The French ambassador to Berlin, André François-Poncet, in office since October 1931, was an
agrégé
*
in German; he had been elected a deputy and served as undersecretary of state. He had spent much of his previous career as a journalist and was probably the most knowledgeable person in France regarding Hitler and national socialism. His hesitations in 1932 say much about the ability of the French to gauge the Nazis’ chances of coming to power. During the summer of 1932 he had warned of the unstoppable rise to power of the Nazi movement, but by September he and his colleagues were less sanguine.
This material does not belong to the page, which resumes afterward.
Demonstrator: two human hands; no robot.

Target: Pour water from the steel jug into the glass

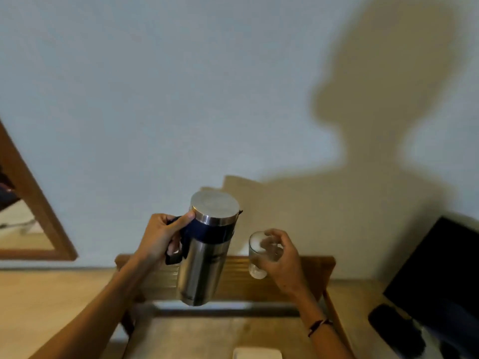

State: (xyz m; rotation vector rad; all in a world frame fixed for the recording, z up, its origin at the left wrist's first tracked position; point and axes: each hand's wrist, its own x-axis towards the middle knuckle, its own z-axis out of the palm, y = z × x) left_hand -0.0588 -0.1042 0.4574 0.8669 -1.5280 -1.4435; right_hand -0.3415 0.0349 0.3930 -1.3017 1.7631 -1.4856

Lieutenant-Colonel de La Forest-Divonne, the deputy military attaché, soon to be posted to Switzerland, had this to say on September 27: “It is obvious that Hitler didn’t seize the moment, and a hard fall is bound to follow his meteoric rise.”
4
Knowing that Hitler no longer wanted to seize power through a putsch as he had attempted in 1923, and that he wanted to take over legally, François-Poncet felt optimistic about the situation when the Nazis suffered a relative defeat in the general elections of November 6, 1932 (196 Nazi deputies were elected, down from 230, or 33.1 percent compared to 37.3 percent). “A clear defeat,” “The spell is broken,” “The force of attraction seems…to have cracked.”
5
Throughout December his dispatches emphasized the internal divisions within the Nazi party and underscored the energy of the new chancellor, General von Schleicher. “The wait-and-see policy to which Hitler seems to have resigned himself can only be disastrous for his party.”… “In any case, the quarrel between Hitler
and Strasser should be seen as a fatal illness for the Nazi party.”
6
“The disintegration of the Nazi movement is continuing at a very quick pace.”
7
. Only after the Nazi success in the elections in Lippe, in January 1933, does the ambassador once again believe in the possibility of Hitler’s coming to power, which in fact happened two weeks later to the day.
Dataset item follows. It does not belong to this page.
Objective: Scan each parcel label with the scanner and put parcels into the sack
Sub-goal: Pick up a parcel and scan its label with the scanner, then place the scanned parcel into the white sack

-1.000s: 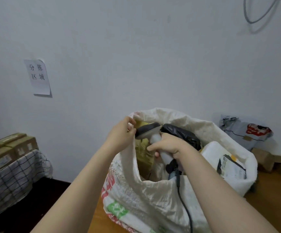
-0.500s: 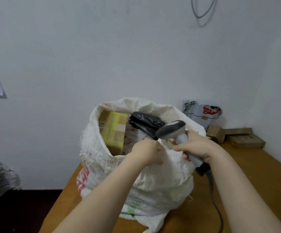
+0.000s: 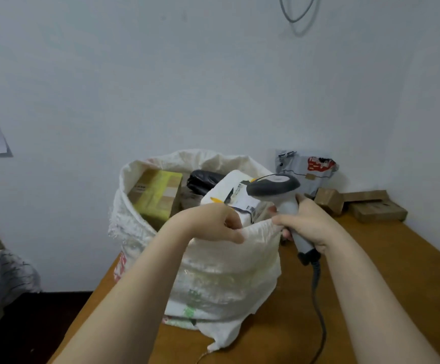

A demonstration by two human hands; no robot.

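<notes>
- Woven white sack [image 3: 213, 271] stands on the table [image 3: 384, 285], soft and floppy; its rim looks the surest hold.
- Left hand [image 3: 213, 224] pinches that rim at six o'clock of the mouth.
- Right hand [image 3: 309, 224], at four o'clock, curls tight round the scanner [image 3: 274, 186] handle.
- White parcel [image 3: 226, 197], likely light, sits inside at two o'clock.

The left hand [image 3: 213, 223] pinches the sack [image 3: 224, 271] by its near rim. The right hand [image 3: 305, 224] grips the scanner [image 3: 274, 186] by its handle, fingertips [image 3: 278, 220] at the same rim. Just beyond the left fingers [image 3: 233, 224] lies a white parcel [image 3: 229, 195], under the scanner's head. A yellow box [image 3: 158, 195] and a black bag [image 3: 203, 179] sit farther left inside. The cable [image 3: 318, 311] hangs below the right fingers.
</notes>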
Many French commentators shared the same conflicting impression. In the November 8 and 9, 1932, issues of
Le Populaire
, Léon Blum confidently wrote, “Hitler is now definitely cut off from power. He is even, if I may say so, cut off from the hope of coming to power.”
L’Œuvre
, dated January 1, 1933, proclaimed “Hitlerism’s sorry demise.”
8
On the same day, Oreste Rosenfeld wrote in
Le Populaire
, “Hitler’s disappearance from the political scene is likely.” These were left-wing newspapers; the right was no more enlightened. Hitler “missed the boat,” wrote Bernus in
Les Débats
. Delebecque, in
L’Action française
, spoke of “Hitler’s twilight.” “Does Hitler still exist?” asked Léon Bailby in the September 29 issue of
L’Intransigeant
. Pertinax thought that “The General Boulanger of Germany has lost his timing” (
Echo de Paris
, November 7, 1932), and he held to this idea in the
Echo de Paris
of December 16, 1932: “Hitler is on the wane… Supreme power will never come his way.”
9

Events were to invalidate these mistaken forecasts. Hitler, summoned by the elderly president von Hindenburg, was appointed chancellor legally on January 30, 1933.
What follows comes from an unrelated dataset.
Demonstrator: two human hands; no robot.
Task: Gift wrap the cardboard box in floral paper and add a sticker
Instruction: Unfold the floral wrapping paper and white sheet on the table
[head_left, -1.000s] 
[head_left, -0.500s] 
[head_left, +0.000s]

After minimizing Hitler’s chances, the French newspapers acknowledged that Hindenburg had given in. They clearly understood the reasons why von Papen had maneuvered behind the scenes; the Junkers were rabidly opposed to von Schleicher because he seemed to threaten their large estates in eastern Germany. Finally, Hindenburg himself had been circumvented since he too had become a landowner through national gifts. All this was very surprising. But was it all that serious? The socialists denounced the German Communist Party’s policy of “class against class”; “the criminal split that Moscow wants and encourages continues to divide the working class.”
10
Conversely, the communists attacked social democracy’s “policy of the lesser evil,” and once again, denounced the treaty of Versailles, the reparations, the drawing up of arbitrary borders, the “impossible corridor,” and the belief in German guilt. Gabriel Péri declared “a battle against the Treaty of Versailles and Hitlerism, its bastard child.”